I have been digging into this to understand why we are doing the strange
things we are doing.
Ordinarily for rlimits we are fine with letting things go over limit
until we reach a case where we need the limit (which would be fork in
the RLIMIT_NPROC case). So things like setrlimit do not check your
counts to see if you will be over the limit.
The practical problem with fork in the unix model is that you can not
change limits or do anything for the new process until it is created
(with clone/fork).
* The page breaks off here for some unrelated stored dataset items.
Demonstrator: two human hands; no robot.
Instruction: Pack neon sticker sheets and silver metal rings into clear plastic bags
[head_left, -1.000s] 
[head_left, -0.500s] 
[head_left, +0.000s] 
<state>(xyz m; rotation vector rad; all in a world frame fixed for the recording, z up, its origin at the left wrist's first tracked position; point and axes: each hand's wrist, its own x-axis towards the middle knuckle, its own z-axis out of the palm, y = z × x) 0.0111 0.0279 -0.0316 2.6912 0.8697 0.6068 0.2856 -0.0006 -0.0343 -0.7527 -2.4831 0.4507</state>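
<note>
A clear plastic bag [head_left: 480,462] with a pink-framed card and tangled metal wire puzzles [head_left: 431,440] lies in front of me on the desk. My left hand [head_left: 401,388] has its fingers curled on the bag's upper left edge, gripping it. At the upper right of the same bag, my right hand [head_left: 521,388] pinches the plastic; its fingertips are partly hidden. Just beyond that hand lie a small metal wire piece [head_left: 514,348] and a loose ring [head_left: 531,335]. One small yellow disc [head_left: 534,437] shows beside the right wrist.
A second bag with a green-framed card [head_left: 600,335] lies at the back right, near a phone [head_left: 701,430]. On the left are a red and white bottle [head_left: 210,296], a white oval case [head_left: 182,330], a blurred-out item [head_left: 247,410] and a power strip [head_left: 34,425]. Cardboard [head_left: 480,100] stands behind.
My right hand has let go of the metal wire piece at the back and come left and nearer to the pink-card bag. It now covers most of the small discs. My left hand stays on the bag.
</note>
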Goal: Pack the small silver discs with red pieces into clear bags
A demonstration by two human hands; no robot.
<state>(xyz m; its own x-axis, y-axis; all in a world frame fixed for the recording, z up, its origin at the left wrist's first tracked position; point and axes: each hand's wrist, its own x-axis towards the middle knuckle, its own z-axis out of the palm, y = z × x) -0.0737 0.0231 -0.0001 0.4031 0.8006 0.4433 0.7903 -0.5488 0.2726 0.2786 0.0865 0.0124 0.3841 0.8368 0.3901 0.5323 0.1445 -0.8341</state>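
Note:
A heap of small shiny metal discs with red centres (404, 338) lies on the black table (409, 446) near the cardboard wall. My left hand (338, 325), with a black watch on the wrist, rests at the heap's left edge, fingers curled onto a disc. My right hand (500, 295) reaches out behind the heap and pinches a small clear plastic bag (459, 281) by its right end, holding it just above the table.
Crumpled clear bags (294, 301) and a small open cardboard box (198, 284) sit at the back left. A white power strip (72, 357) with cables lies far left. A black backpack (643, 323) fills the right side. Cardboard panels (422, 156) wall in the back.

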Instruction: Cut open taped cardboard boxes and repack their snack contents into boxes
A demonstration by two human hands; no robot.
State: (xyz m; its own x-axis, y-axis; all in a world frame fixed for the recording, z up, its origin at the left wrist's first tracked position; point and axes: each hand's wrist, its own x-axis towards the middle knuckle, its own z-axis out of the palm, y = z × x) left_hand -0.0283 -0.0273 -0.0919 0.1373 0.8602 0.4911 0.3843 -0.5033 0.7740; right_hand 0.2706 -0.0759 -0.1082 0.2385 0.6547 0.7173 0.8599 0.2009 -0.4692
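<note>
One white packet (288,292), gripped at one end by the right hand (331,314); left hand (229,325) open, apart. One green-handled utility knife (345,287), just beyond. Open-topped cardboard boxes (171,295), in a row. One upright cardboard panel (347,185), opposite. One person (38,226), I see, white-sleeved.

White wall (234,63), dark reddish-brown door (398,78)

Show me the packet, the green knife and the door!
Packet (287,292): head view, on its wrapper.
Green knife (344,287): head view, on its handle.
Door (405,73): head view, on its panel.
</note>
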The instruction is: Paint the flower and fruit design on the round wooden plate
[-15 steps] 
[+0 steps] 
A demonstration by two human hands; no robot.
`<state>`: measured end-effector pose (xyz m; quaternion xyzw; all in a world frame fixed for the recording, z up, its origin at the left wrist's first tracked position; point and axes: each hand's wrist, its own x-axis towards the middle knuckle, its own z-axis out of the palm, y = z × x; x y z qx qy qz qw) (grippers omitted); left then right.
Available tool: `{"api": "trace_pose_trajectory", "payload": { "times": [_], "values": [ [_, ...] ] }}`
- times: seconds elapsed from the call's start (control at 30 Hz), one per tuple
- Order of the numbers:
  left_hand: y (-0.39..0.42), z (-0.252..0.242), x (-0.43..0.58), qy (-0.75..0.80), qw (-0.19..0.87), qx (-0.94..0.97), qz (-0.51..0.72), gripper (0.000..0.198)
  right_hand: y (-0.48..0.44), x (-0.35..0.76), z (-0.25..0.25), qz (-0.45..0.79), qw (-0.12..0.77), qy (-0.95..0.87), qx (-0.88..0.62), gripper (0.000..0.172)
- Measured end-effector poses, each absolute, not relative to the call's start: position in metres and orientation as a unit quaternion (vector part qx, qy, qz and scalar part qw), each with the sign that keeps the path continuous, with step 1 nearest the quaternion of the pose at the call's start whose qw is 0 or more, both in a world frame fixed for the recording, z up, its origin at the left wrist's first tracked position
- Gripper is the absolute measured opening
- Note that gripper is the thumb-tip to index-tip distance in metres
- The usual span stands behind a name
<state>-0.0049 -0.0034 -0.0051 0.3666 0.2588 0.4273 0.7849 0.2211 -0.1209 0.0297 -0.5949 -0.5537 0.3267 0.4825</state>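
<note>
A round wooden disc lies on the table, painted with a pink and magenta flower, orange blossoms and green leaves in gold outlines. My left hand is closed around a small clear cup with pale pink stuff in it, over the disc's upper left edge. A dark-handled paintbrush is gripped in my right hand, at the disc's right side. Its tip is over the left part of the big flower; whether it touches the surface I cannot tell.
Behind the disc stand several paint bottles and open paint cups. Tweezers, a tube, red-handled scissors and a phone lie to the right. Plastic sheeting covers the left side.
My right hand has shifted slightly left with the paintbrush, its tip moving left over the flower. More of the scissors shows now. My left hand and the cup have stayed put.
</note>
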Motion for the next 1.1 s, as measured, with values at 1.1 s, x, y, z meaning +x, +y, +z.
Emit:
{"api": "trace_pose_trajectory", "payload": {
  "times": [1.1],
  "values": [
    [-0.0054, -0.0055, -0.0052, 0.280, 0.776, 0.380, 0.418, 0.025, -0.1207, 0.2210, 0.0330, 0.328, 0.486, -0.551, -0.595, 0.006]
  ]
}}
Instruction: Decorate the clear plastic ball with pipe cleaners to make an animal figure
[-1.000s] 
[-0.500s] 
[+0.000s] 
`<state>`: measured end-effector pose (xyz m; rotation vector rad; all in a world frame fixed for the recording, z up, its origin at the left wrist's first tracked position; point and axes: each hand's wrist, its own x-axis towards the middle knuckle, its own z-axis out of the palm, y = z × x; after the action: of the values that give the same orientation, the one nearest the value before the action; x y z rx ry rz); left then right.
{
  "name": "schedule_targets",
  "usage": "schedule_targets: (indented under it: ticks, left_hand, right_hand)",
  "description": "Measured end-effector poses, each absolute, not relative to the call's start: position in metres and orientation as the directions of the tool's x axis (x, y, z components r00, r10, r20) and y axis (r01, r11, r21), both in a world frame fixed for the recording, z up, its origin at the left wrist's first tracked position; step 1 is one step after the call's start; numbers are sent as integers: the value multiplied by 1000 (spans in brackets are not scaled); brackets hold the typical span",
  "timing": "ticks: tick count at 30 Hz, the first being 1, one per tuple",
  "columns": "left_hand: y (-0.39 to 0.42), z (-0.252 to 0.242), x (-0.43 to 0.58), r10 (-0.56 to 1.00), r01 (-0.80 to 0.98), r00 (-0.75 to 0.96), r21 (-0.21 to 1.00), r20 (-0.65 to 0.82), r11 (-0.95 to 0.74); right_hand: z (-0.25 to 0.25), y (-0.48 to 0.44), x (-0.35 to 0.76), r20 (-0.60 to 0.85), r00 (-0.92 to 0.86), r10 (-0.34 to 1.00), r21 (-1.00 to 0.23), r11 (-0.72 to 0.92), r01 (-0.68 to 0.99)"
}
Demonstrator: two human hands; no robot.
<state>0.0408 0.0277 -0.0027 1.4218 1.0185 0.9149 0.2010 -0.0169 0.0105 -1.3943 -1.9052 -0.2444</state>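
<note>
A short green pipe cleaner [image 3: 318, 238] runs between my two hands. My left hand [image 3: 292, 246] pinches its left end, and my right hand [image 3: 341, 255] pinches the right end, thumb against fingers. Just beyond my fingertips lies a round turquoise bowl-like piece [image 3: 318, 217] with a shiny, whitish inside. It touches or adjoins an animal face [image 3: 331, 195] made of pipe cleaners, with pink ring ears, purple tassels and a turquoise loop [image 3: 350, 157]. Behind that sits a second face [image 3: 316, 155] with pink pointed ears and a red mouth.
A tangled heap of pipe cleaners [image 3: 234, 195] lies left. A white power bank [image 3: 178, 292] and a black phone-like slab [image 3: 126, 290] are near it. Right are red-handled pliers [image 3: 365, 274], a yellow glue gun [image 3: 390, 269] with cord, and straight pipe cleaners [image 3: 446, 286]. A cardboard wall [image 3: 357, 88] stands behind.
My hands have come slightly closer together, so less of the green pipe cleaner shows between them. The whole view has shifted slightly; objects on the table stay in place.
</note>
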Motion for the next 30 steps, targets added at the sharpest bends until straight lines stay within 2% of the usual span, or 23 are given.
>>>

Making it impossible to set the rlimits and change
the user before the new process is created.
The result is that in applications like apache when they run cgi scripts
(as a different user than the apache process) RLIMIT_NPROC did not work
until a check was placed into set*id() as well. As the typical cgi
script did not fork it just did it's work and exited.
That it was discovered that allowing set*id() to fail was a footgun for
privileged processes. And we have the existing system.
Which leads me to the starting point that set*id() checking rlimits is
a necessary but fundamentally a special case.
As long as the original use case works I think there is some latitude in
the implementation. Maybe we set a flag and perform all of the checks
in exec. Maybe we just send SIGKILL. Maybe we just say it is an ugly
wart but it is our ugly wart and comment it and leave it alone.
I am leaving that decision to a clean-up patchset.